+++ Exercise data
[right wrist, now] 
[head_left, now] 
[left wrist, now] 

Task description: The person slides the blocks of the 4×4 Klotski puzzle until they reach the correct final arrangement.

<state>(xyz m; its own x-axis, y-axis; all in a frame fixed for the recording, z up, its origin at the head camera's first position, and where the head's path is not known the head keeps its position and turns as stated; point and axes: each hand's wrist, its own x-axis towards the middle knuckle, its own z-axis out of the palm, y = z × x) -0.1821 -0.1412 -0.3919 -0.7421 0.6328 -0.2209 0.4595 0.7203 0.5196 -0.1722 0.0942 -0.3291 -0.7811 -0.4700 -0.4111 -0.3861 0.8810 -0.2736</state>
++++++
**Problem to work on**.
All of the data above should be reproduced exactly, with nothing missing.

**Reply**.
[right wrist, now] 
[head_left, now] 
[left wrist, now] 

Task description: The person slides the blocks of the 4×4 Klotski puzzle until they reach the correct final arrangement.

<state>(xyz m; its own x-axis, y-axis; all in a frame fixed for the recording, z up, its origin at the head camera's first position, and where the head's path is not known the head keeps its position and turns as stated; point and axes: each hand's wrist, its own x-axis towards the middle knuckle, its own z-axis out of the palm, y = z × x) -0.1821 -0.1412 -0.3919 -0.7421 0.6328 -0.2209 0.4595 0.7203 0.5196 -0.1722 0.0942 -0.3291 -0.7811 -0.4700 -0.4111 -0.3861 0.8810 -0.2736</state>

Nothing else remains in this exercise.